2. The Quotable Review This review always has a quote, often condensed, from a customer exclaiming how incredibly awesome the product is.
3. The Employee Review Brad from Accounting or Mary from Marketing gives us their top picks and a quote with the hope that this personal connection will sway the subscriber to purchase.
4. The Designer Fashion retailers love to profile people like their lead designers in their email promotions and create mood boards with the styles they love. They want the subscriber to connect with the people who make their products and give the brand a relatable personality.
5. The Social Some brands love to incorporate content or reviews from people across channels to show they do listen to their social channels and cross-promote them.
Let’s be clear here. There is no magic formula or secret sauce that will make any of these methods perform better in your email program.
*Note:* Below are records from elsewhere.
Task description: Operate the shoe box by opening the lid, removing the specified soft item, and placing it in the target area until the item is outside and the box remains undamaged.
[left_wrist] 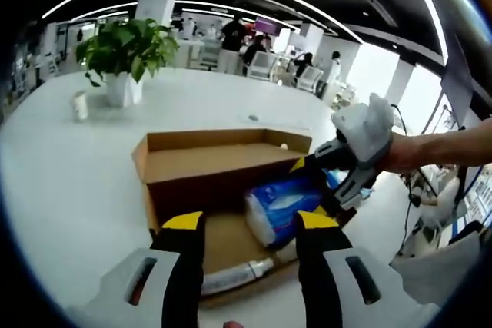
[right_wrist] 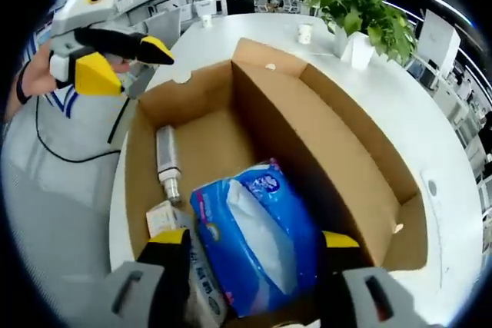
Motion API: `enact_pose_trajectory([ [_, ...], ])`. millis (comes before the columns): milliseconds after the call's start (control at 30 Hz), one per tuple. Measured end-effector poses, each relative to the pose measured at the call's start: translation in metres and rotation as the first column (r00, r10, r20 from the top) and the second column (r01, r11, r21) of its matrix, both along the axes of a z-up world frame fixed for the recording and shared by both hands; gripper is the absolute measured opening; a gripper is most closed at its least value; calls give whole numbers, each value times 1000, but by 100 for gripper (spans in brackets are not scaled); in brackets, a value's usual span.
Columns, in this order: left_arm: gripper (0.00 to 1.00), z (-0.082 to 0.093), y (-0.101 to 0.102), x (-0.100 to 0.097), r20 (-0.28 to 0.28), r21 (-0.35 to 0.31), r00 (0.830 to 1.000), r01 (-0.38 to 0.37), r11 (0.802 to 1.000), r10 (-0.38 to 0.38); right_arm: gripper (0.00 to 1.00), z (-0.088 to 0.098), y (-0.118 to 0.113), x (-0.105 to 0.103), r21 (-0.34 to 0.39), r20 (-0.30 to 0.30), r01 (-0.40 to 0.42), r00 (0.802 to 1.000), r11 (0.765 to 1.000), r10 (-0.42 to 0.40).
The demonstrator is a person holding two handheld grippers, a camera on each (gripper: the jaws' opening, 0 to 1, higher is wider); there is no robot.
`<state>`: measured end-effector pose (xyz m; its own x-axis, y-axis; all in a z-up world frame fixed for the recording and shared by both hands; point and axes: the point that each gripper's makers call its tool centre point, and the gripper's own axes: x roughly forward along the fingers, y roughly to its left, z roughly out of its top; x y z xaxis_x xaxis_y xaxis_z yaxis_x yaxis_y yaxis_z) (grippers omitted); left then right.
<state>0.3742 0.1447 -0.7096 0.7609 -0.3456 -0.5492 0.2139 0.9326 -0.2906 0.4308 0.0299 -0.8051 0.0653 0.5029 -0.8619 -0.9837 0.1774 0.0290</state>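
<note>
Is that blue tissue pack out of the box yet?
No, inside. The tissue pack lies in the open cardboard box, between the right hand-held gripper's jaws.

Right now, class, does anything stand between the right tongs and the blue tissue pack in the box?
Nothing visible does. The lid is open, and the right tongs are already in the box, one jaw on each side of the tissue pack. The bottle and small carton lie off to one side.

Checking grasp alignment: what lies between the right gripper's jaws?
In the right gripper view, the blue tissue pack lies between the open right gripper's jaws, inside the cardboard box.
</note>
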Motion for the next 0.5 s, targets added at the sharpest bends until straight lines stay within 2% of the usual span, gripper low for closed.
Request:
enact_pose_trajectory([
  [300, 52, -4, -2, 0, -8, 5, 1000, 21, 1000, -21, 66, -12, 1, 2, -85, 25, -97, 995, 992, 99],
  [400, 54, -5, -3, -1, -11, 4, 1000, 27, 1000, -27, 64, -17, -5, 1, -159, 64, -174, 981, 972, 186],
  [500, 57, -6, -4, -1, -13, 10, 999, 38, 999, -37, 63, -20, -5, 0, -184, 76, -204, 972, 962, 220],
])
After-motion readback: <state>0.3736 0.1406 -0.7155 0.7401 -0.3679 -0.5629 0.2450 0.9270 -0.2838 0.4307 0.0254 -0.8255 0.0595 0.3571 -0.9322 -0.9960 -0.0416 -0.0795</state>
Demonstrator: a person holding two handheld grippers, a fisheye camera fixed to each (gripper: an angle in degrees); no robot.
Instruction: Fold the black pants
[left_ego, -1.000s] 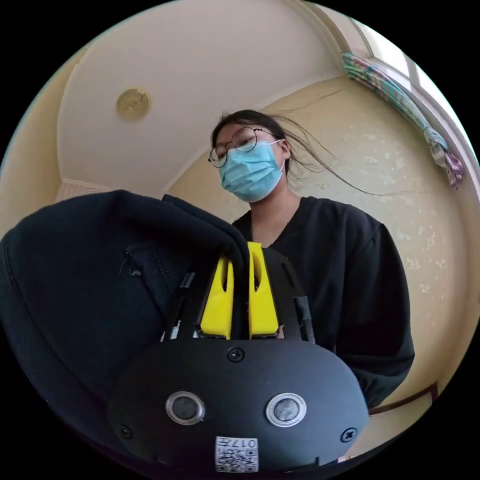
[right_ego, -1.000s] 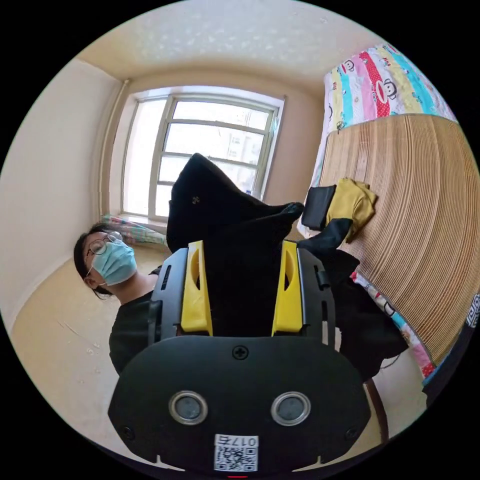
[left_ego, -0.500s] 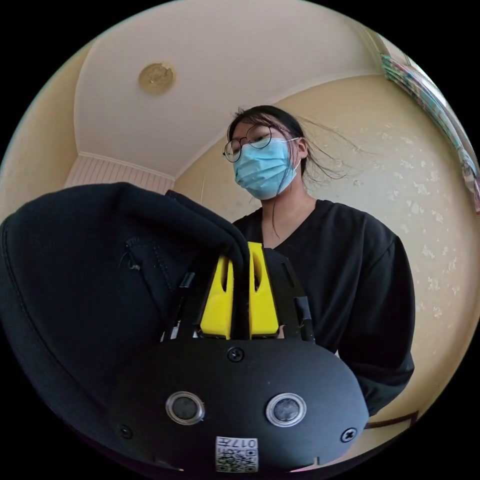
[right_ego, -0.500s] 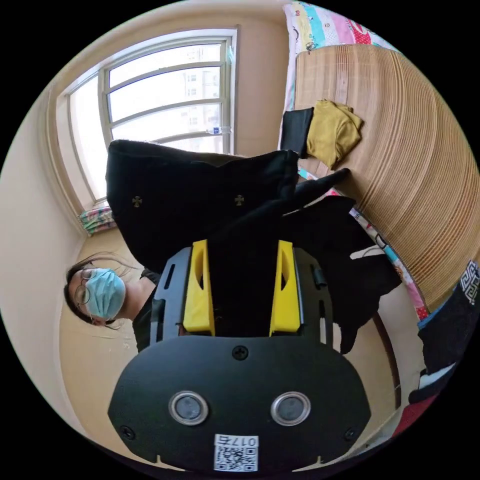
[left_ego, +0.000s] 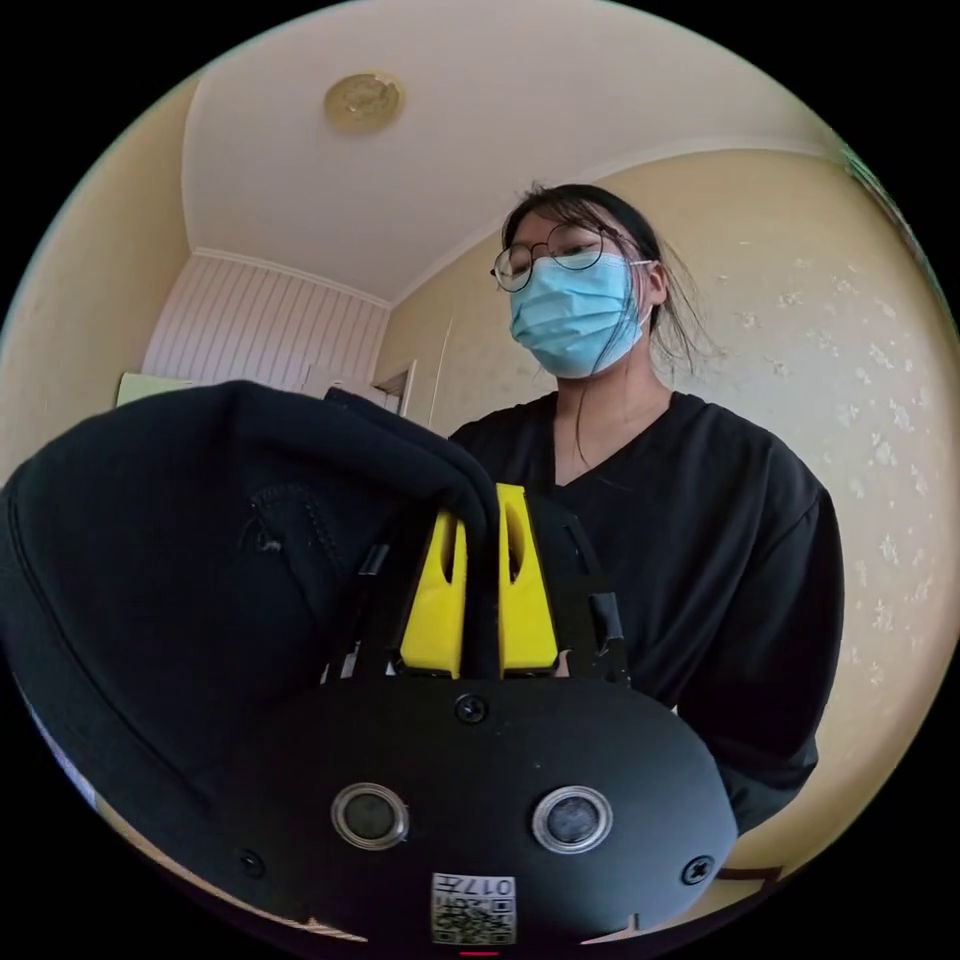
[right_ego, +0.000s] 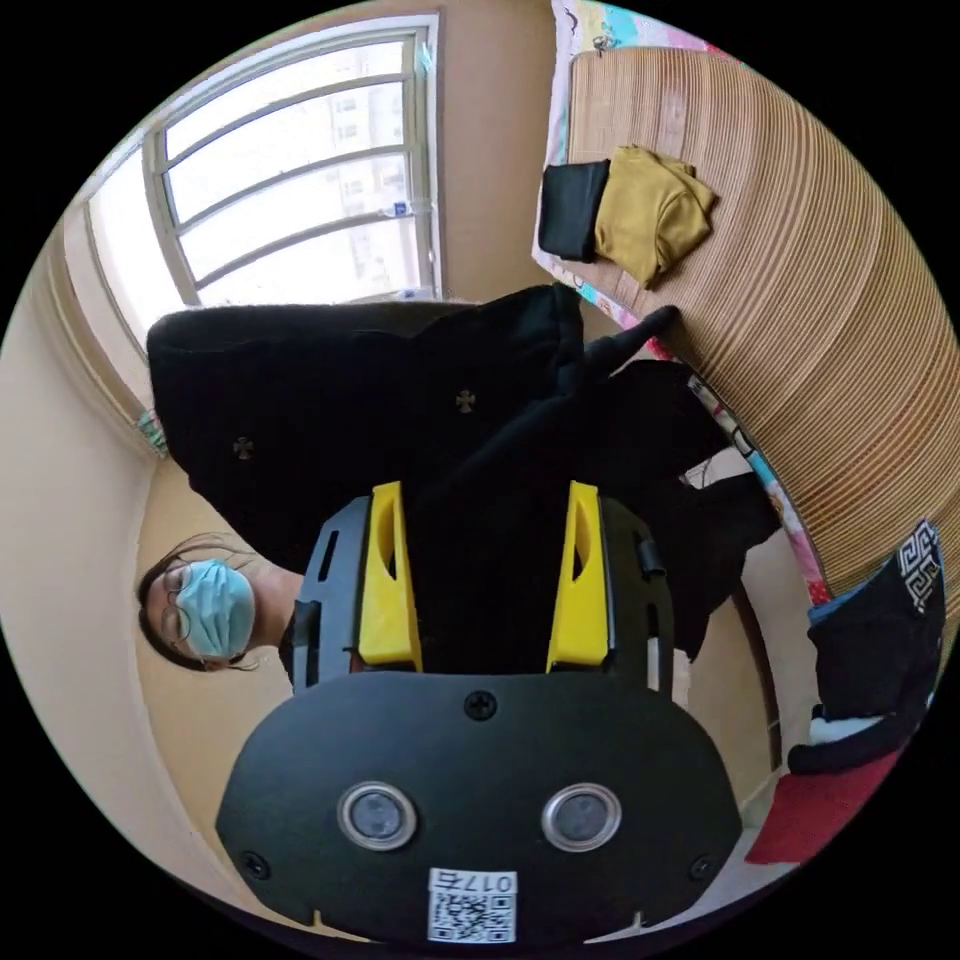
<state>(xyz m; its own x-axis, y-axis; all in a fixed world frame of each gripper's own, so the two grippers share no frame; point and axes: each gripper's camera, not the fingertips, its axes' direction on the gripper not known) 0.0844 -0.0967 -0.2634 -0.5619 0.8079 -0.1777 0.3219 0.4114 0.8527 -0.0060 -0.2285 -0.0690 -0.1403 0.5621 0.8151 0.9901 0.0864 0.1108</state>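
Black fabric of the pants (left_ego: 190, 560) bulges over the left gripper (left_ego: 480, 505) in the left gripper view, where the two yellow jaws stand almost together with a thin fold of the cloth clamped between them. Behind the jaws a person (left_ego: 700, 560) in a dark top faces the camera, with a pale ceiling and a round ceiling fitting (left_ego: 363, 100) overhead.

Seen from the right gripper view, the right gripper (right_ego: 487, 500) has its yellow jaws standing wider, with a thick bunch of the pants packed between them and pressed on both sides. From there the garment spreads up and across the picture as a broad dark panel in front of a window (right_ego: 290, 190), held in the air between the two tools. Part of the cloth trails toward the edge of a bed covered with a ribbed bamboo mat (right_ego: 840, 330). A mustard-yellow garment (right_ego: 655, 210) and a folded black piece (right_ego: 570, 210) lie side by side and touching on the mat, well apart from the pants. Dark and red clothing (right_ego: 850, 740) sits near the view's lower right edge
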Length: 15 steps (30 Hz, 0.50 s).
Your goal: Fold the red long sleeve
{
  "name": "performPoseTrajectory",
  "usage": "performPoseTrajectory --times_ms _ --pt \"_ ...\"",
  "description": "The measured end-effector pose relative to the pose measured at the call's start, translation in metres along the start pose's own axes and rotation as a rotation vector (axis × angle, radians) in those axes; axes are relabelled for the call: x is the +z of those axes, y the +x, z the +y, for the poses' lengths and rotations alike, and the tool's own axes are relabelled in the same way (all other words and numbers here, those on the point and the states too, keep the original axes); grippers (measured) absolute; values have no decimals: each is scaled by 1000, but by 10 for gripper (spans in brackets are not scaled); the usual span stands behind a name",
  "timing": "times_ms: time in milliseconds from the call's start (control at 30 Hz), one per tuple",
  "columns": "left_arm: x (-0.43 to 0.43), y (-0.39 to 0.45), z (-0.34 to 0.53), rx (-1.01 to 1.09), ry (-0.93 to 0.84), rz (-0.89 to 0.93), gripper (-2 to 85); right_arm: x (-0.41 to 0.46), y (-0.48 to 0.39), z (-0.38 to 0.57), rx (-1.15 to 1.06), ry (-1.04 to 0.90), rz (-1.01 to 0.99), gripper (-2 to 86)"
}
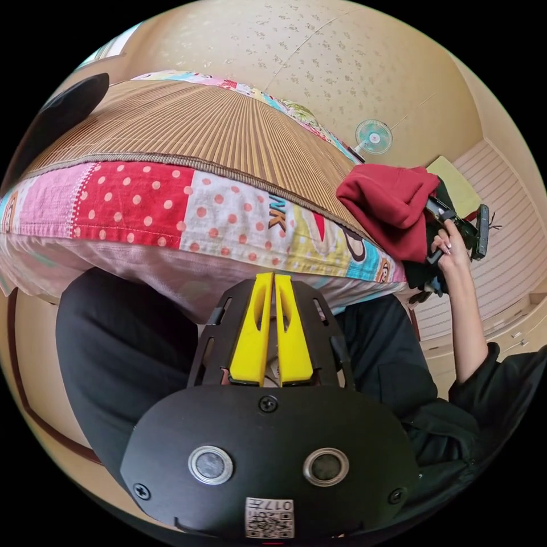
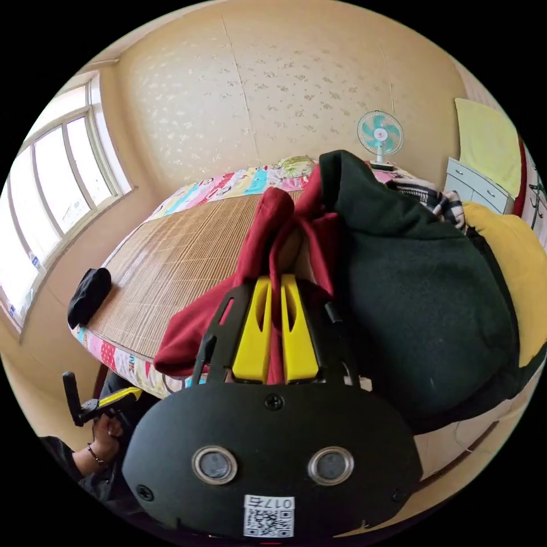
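Note:
The red long sleeve (image 2: 268, 245) is bunched up at the near edge of the bed, beside a pile of other clothes. My right gripper (image 2: 274, 278) is shut on it, with a fold of red cloth running between the yellow jaws. In the left gripper view the same red long sleeve (image 1: 393, 205) hangs over the bed's corner, and the right gripper (image 1: 441, 213) is held against it by a hand (image 1: 453, 250). My left gripper (image 1: 272, 277) is low in front of the bed's side, jaws shut together with nothing between them. It appears again as the left gripper (image 2: 128, 393) at the lower left.
A bamboo mat (image 2: 171, 256) covers the bed over a patchwork sheet (image 1: 171, 211). A dark green garment (image 2: 421, 296) and a yellow one (image 2: 507, 256) are piled right of the red one. A black object (image 2: 88, 295) lies on the mat's far end. A fan (image 2: 380, 132) stands behind.

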<state>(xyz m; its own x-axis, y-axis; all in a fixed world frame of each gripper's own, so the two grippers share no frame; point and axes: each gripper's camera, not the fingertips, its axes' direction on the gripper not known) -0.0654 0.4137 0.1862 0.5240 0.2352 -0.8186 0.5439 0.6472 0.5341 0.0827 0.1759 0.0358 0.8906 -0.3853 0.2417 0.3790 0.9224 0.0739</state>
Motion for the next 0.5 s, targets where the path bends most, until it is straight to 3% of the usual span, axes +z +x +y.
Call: performPoseTrajectory --times_ms 100,233,367,500 --pt "-1 -4 1 -15 15 12 -10 3 -73 -18 -244 -9 -76 30" --pt "1 -2 0 -11 9 6 -10 8 -109 1 -528 -25 -393 30" --pt "0 -4 1 -13 17 9 -10 26 -90 43 -524 -97 -438 34" --pt "4 -8 0 -35 20 29 -10 29 -35 80 -325 -140 -511 37"
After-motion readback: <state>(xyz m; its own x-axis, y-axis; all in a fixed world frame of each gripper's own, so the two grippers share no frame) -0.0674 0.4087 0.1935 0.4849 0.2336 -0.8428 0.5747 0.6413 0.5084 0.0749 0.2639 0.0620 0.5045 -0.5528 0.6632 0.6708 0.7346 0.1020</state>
But, as a brand with products or services to pitch, you should incorporate as much user content into as many emails as you can.
Research from Vendasta shows 92% of consumers read online reviews, and over 40% of consumers form an opinion by reading just one to three reviews.
Both of these stats are up significantly since 2014. One of the most compelling stats from Vendasta’s blog is that 88% trust reviews as much as personal recommendations.
Think about that—people are influenced by total strangers just as much as people with whom they’re personally connected. I am more than happy to admit that I am usually in that 88%.
Online reviews are a form of social proof, a situation in which people seek the opinions and actions of others to reflect correct behavior.
So, we know people are influenced by what others say. And, we see some brands sprinkle in ratings/reviews and other user content. That leads to a big question: How much is too much or too little?
Before you start adding user content via user reviews and ratings, map out a plan to “human proof” your program. Answer these questions:
1. How does adding user content affect our master template?
2. Which design elements or content modules are we willing to lose in order to incorporate user content?
3. Do we have enough user content to sustain this tactic?
4. What is our plan for testing different kinds of user content inside our email program?
5. What are our primary KPIs measuring success or failure when testing user content?
6. How do we position user content in our messaging strategy?
At the other end of the mapping tunnel, your vision and go-forward plan should be clear to all your stakeholders. Email marketers talk a lot today about including personalized and dynamic content in emails. However, data is the key ingredient to pull out that content.
Marketers who don’t have that data or are just starting the process of integrating it into their emails can use the power of psychology and the persuasion of strangers to take steps toward optimization.
Don’t just send more emails. Send better emails!